ABOUT THIS EXERCISE: The output should be every line below that includes the word "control".

SUPPLIED DATA:
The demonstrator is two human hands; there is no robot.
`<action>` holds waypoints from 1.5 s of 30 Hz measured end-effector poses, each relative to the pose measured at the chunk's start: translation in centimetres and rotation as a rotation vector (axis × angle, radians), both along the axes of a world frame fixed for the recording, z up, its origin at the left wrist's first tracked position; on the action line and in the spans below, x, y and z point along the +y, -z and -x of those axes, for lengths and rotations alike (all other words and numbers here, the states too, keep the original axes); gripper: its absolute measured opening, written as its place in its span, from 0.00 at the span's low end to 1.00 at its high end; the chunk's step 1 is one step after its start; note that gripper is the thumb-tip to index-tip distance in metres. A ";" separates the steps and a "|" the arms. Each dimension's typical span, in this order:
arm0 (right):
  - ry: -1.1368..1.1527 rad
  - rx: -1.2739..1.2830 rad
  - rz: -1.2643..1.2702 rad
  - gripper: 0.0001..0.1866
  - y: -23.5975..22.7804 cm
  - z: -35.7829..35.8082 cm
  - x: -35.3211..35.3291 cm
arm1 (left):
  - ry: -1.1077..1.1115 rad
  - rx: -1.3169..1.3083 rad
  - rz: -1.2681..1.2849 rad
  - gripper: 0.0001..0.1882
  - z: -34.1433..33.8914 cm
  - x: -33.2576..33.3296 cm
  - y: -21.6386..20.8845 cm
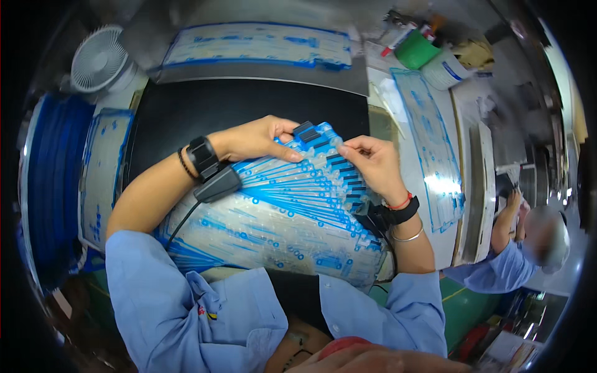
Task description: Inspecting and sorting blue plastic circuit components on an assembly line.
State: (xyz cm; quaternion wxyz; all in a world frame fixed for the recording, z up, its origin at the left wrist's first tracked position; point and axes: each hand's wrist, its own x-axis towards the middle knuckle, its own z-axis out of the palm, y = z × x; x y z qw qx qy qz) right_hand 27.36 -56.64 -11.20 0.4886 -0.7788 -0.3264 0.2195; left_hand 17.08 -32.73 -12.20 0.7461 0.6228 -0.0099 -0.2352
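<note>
A large translucent sheet with blue printed lines (280, 239) lies bent across my lap and rises toward the table's near edge. Along its raised edge runs a row of blue tabs with black strips (341, 166). My left hand (273, 140) grips this edge near its far end, its thumb on top and its other fingers partly hidden beneath. On the tabs a little to the right, my right hand (373, 158) pinches the edge between thumb and finger. Whether a small piece sits in that pinch is too fine to make out.
Ahead is a black work surface (249, 115), with another blue-lined sheet (261, 46) behind it. More sheets (429, 149) lie right; a blue stack (56, 186) and a white fan (99, 59) stand left. A green container (416, 50) holds pens. A co-worker (497, 267) sits far right.
</note>
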 end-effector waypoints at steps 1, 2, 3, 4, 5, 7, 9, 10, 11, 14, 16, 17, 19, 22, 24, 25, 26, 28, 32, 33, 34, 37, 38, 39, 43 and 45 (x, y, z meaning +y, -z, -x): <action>-0.001 0.053 -0.091 0.09 0.4 -0.3 -0.4 | 0.004 0.000 0.045 0.25 -0.3 -0.1 0.0; -0.017 0.027 -0.070 0.09 0.7 -0.3 -0.4 | 0.000 0.000 0.031 0.25 -0.1 -0.1 0.4; -0.031 0.015 -0.079 0.10 1.1 -0.6 -0.2 | -0.003 -0.012 -0.042 0.25 0.1 -0.1 0.0; -0.046 0.003 -0.084 0.10 1.4 -0.8 0.0 | -0.008 -0.026 -0.110 0.25 0.2 0.0 0.0; -0.034 -0.005 -0.052 0.11 0.9 -0.6 0.4 | -0.018 -0.002 -0.068 0.25 0.5 0.0 0.0; 0.002 -0.078 0.026 0.13 0.1 -0.4 0.8 | -0.039 0.019 0.024 0.25 0.4 -0.3 0.4; 0.037 -0.073 -0.004 0.13 0.1 -0.2 0.8 | -0.022 0.036 0.003 0.24 0.1 -0.3 0.3; 0.041 -0.057 -0.024 0.13 0.2 -0.1 0.7 | -0.016 0.036 -0.010 0.23 0.0 -0.3 0.4; 0.015 -0.054 -0.008 0.11 0.3 -0.1 0.5 | 0.006 0.028 -0.020 0.23 0.0 -0.3 0.1; 0.001 -0.094 0.022 0.11 -0.2 -0.3 0.1 | -0.015 0.037 -0.010 0.21 -0.2 -0.5 -0.3; 0.023 -0.118 0.000 0.11 0.1 -0.4 0.1 | -0.026 0.045 0.002 0.22 -0.2 -0.5 -0.3; -0.002 -0.134 0.007 0.10 0.2 -0.5 0.1 | -0.036 0.044 0.024 0.21 -0.2 -0.7 -0.5; -0.042 -0.143 0.047 0.10 -0.1 -0.5 0.1 | -0.048 0.045 -0.011 0.21 0.0 -0.6 -0.1; -0.060 -0.190 -0.011 0.10 0.3 -0.5 -0.1 | -0.056 0.051 -0.021 0.20 0.1 -0.5 0.0; -0.061 -0.166 0.004 0.10 0.3 -0.5 -0.4 | -0.051 0.051 -0.045 0.20 0.1 -0.5 0.0; -0.056 -0.175 -0.027 0.09 0.7 -0.6 -0.4 | -0.058 0.056 -0.039 0.20 0.1 -0.7 -0.3; -0.051 -0.182 -0.058 0.09 0.9 -0.6 -0.4 | -0.058 0.056 -0.045 0.20 0.2 -0.8 -0.4; -0.026 -0.144 -0.039 0.09 0.4 -0.3 -0.1 | -0.054 0.055 -0.037 0.21 0.3 -0.7 -0.4; 0.000 -0.137 -0.013 0.10 -0.1 0.0 0.3 | -0.075 0.072 -0.019 0.20 0.5 -0.8 -0.4; -0.013 -0.155 -0.031 0.10 0.4 -0.1 0.4 | -0.080 0.072 -0.021 0.21 0.6 -0.8 -0.4; -0.028 -0.174 -0.031 0.10 0.3 -0.1 0.5 | -0.090 0.074 -0.023 0.21 0.7 -0.8 -0.7; -0.042 -0.090 -0.085 0.10 0.7 -0.9 0.1 | -0.042 -0.030 -0.109 0.22 0.2 -0.8 -0.9; -0.048 -0.022 -0.087 0.11 1.1 -1.0 -0.2 | 0.004 -0.064 -0.162 0.24 0.1 -0.6 -1.2; -0.061 0.039 -0.092 0.11 1.0 -1.3 -0.5 | 0.003 -0.003 -0.110 0.24 -0.3 -0.6 -1.2; -0.063 0.091 -0.057 0.12 0.1 -1.2 0.1 | -0.033 0.038 0.011 0.23 -0.5 -0.1 0.3; -0.027 0.046 -0.027 0.11 0.7 -1.2 0.5 | -0.013 0.033 0.000 0.22 -0.4 0.2 0.7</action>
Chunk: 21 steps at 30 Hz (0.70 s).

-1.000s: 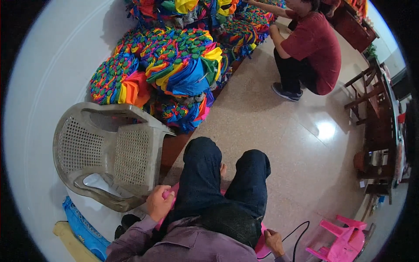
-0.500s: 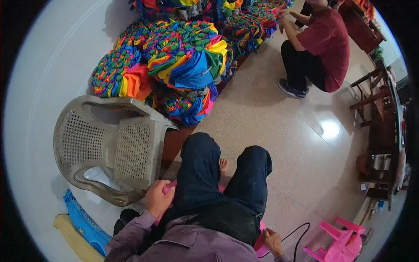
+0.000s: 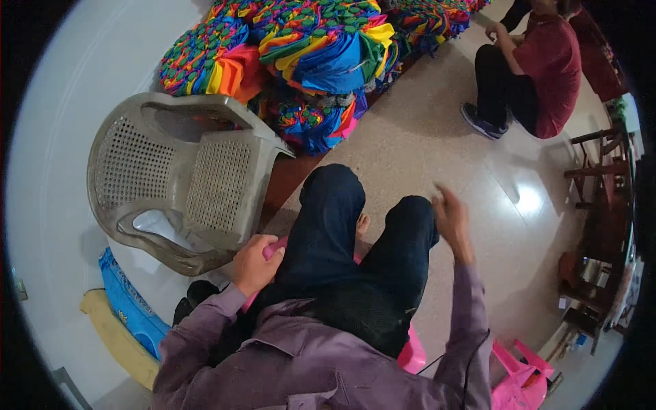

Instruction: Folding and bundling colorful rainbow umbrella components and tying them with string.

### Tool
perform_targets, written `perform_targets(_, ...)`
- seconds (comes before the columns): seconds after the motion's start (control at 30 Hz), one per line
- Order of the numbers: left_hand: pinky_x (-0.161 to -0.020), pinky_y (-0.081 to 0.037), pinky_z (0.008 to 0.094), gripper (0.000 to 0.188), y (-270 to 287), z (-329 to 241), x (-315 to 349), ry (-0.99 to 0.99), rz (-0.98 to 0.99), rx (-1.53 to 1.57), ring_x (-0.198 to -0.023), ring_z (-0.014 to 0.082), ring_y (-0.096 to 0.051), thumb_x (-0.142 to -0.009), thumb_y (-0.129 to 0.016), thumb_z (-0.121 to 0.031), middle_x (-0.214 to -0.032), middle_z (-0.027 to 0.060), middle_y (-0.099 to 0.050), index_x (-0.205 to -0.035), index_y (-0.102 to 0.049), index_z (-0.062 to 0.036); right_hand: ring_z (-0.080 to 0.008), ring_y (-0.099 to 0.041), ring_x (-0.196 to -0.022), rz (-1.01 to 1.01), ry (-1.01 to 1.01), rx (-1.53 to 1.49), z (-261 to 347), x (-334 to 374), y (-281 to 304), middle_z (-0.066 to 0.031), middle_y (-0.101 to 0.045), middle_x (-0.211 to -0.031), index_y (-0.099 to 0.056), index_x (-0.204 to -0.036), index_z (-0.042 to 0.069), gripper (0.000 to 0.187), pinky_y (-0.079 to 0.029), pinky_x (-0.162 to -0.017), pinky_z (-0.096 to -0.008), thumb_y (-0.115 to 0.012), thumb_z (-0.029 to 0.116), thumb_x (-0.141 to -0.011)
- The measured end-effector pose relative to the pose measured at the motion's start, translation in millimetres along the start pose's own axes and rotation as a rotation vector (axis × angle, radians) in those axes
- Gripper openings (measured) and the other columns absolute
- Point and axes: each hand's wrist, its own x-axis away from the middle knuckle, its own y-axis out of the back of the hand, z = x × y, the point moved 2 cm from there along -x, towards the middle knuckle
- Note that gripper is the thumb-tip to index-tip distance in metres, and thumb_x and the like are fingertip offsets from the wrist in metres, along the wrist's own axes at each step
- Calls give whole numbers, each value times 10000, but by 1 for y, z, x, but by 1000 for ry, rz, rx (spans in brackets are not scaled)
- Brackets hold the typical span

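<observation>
The heap of rainbow cloth (image 3: 301, 61) lies beyond the tipped-over grey chair (image 3: 184, 181), which sits just left of the person's knees. The right hand (image 3: 451, 219), a second ago low by the pink stool (image 3: 410, 352), is now raised over the right knee, fingers loose and empty, though blurred. The left hand (image 3: 254, 263), beside the chair, stays closed on the stool's edge.

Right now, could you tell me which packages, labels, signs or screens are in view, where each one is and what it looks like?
Blue sack: a flat woven bag with pale print, on the floor beside the left hand, below the overturned grey plastic chair.
Yellowish sack: flat and plain, lying under the blue one towards the lower left.
No signs or screens are in view, and any small labels are too small to tell.
</observation>
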Motion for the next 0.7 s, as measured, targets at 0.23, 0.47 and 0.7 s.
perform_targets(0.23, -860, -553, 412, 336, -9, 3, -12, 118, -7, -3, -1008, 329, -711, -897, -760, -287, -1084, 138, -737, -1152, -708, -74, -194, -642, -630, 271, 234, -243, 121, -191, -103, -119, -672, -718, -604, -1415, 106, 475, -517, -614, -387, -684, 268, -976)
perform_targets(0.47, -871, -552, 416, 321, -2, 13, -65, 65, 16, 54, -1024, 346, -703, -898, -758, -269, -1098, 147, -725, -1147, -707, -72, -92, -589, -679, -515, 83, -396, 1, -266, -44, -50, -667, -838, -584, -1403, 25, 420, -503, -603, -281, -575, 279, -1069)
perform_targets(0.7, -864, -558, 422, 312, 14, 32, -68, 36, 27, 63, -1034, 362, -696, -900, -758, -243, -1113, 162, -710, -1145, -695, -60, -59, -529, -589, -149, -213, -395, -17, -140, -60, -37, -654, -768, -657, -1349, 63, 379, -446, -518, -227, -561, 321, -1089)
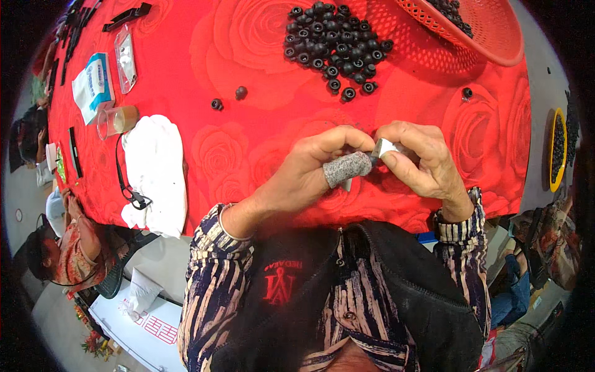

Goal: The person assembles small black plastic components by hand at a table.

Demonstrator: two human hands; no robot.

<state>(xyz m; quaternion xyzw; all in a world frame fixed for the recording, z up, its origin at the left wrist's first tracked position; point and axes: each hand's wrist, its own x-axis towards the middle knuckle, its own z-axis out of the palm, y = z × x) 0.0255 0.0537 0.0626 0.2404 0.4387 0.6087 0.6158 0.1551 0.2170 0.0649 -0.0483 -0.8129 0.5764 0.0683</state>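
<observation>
My left hand (300,164) and my right hand (429,160) meet above the red rose-patterned tablecloth (248,146). A speckled grey finger sleeve (348,169) covers one digit of the left hand. Between thumb and fingers, the right hand pinches a small white piece (385,147) with a greyish edge. The left fingers are bent and closed against it, around something small and dark that they mostly hide. Farther back lies a heap of round black caps (331,46) with holes. Two loose caps (240,93) rest to the left.
A red mesh basket (511,46) with more caps stands at the back right, near a single cap (467,93). On the left are a white cloth (158,170), a plastic cup (118,122) and a tissue pack (93,87). Another person (68,248) sits at the left edge.
</observation>
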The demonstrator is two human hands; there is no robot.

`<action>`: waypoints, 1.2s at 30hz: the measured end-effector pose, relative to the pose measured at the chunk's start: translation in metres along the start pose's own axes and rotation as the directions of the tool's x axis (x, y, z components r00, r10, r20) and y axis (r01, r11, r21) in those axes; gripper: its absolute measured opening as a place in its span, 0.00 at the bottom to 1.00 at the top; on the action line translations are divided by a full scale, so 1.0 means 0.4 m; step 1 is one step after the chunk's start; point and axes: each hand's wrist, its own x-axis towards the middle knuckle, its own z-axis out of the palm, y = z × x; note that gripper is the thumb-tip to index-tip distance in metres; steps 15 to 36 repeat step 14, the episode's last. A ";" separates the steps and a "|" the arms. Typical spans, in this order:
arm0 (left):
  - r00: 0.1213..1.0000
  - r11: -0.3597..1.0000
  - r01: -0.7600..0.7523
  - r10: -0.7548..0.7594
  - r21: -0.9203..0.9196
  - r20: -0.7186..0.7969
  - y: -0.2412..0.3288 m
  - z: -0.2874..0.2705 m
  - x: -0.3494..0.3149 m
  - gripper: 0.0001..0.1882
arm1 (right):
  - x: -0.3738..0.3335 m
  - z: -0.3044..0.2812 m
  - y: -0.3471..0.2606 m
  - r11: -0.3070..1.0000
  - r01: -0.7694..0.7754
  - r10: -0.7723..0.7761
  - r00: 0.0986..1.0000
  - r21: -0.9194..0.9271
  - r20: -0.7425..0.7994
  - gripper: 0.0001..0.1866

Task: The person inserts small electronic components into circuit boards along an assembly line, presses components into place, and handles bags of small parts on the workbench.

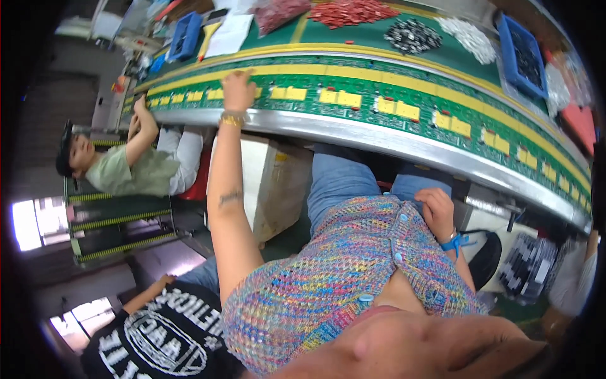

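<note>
My left hand (238, 88) reaches out to a long row of green circuit boards (309, 107) in a metal-edged rail. Its fingers are bent over the boards beside a pair of yellow rectangular blocks (288, 93); whatever lies under the fingertips is hidden. Similar paired yellow blocks sit on the boards along the row, some with small red parts at their edges. Down by my lap, my right hand (435, 211) rests against my jeans (344, 180), fingers loosely curved and apart, with nothing visible in them. A blue band (456, 241) circles that wrist.
Beyond the boards lie piles of red parts (351, 11), black parts (412, 35) and white parts (468, 39). Blue bins (522, 55) and a yellow brush (208, 39) are there too. A co-worker (129, 161) sits at the rail's left; another person's dark shirt (158, 338) is nearer.
</note>
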 end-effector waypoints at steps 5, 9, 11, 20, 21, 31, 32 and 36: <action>0.849 0.785 -0.527 0.500 -0.324 -0.169 0.374 -0.083 0.006 0.23 | 0.016 0.009 -0.008 0.996 0.071 -0.067 0.994 -0.052 0.085 0.10; 0.727 0.341 -0.645 0.550 -0.684 -0.411 0.570 -0.304 -0.002 0.25 | 0.001 -0.091 -0.044 0.986 0.004 -0.033 0.985 -0.167 -0.168 0.13; 0.593 0.091 -0.754 0.522 -0.651 -0.614 0.590 -0.407 -0.039 0.24 | -0.023 -0.195 -0.086 0.992 -0.052 0.016 0.954 -0.113 -0.299 0.12; 0.568 0.264 -0.810 0.133 -0.523 -0.812 0.515 -0.482 -0.107 0.24 | -0.005 -0.338 -0.174 0.945 0.042 -0.212 0.835 -0.325 -0.508 0.11; 0.568 0.264 -0.810 0.133 -0.523 -0.812 0.515 -0.482 -0.107 0.24 | -0.005 -0.338 -0.174 0.945 0.042 -0.212 0.835 -0.325 -0.508 0.11; 0.568 0.264 -0.810 0.133 -0.523 -0.812 0.515 -0.482 -0.107 0.24 | -0.005 -0.338 -0.174 0.945 0.042 -0.212 0.835 -0.325 -0.508 0.11; 0.568 0.264 -0.810 0.133 -0.523 -0.812 0.515 -0.482 -0.107 0.24 | -0.005 -0.338 -0.174 0.945 0.042 -0.212 0.835 -0.325 -0.508 0.11; 0.568 0.264 -0.810 0.133 -0.523 -0.812 0.515 -0.482 -0.107 0.24 | -0.005 -0.338 -0.174 0.945 0.042 -0.212 0.835 -0.325 -0.508 0.11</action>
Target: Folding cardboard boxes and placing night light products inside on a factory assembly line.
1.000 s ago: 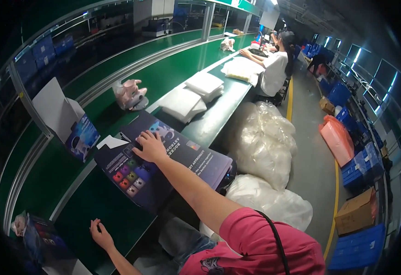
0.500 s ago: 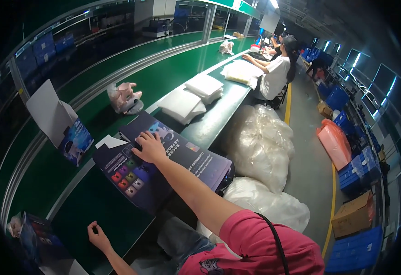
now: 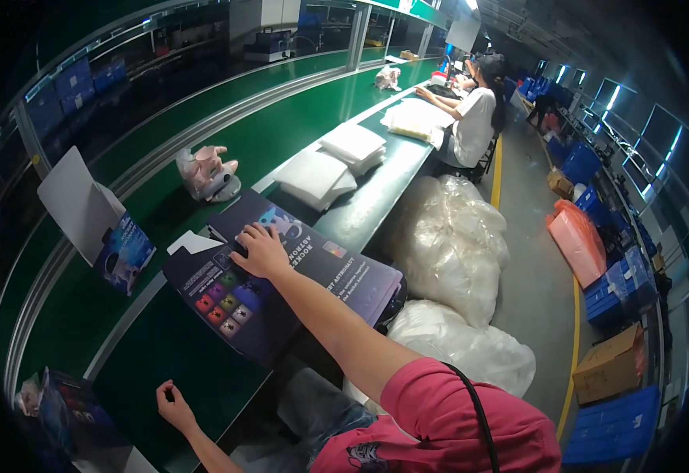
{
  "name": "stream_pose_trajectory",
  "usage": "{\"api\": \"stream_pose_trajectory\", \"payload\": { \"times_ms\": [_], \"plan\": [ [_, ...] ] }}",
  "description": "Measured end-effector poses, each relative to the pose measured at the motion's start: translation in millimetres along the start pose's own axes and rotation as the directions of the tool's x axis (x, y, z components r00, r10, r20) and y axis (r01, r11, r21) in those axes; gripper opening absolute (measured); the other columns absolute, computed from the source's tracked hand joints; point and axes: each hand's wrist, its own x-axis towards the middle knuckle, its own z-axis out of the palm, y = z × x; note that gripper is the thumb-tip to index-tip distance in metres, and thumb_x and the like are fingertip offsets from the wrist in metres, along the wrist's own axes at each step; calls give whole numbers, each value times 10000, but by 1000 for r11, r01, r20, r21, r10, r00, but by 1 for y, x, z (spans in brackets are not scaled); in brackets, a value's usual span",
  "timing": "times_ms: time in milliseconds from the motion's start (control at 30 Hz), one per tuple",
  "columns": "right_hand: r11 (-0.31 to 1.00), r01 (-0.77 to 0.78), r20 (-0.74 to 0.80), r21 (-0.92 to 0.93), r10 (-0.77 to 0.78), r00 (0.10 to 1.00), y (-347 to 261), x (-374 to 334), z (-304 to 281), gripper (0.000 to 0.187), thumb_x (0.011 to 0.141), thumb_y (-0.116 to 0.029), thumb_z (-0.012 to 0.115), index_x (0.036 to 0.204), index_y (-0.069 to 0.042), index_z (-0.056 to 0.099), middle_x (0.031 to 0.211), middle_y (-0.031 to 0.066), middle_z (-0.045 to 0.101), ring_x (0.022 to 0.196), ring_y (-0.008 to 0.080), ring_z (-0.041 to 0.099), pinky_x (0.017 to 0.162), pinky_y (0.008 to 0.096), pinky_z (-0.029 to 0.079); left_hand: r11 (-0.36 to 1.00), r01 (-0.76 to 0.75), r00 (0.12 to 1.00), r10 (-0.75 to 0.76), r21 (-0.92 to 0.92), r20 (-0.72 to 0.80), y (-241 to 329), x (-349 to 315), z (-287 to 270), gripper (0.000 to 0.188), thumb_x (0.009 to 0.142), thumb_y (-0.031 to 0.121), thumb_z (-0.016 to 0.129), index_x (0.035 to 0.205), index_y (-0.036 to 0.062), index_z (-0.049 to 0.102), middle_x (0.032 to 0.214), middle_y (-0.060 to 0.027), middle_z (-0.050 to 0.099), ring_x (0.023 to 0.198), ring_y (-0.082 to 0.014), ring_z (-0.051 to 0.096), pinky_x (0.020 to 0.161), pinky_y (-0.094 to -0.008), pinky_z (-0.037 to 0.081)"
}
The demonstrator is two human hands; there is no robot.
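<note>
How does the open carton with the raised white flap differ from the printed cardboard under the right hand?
The open carton stands with its white flap up; the printed cardboard lies flat. The right hand rests on the printed cardboard, while no hand touches the open carton. Both are printed in colour.

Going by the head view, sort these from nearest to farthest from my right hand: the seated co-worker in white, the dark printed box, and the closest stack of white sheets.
1. Dark printed box: directly under your right hand, touching it.
2. Closest stack of white sheets: just beyond the box, ahead and slightly right.
3. Seated co-worker: much farther along, ahead and right.
</note>
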Motion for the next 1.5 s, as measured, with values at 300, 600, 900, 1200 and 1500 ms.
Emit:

SOLUTION TO THE EXERCISE:
- seconds (comes before the columns): seconds after the motion's start (control at 30 Hz), one per line
  "timing": "times_ms: time in milliseconds from the motion's start (control at 30 Hz), one per tuple",

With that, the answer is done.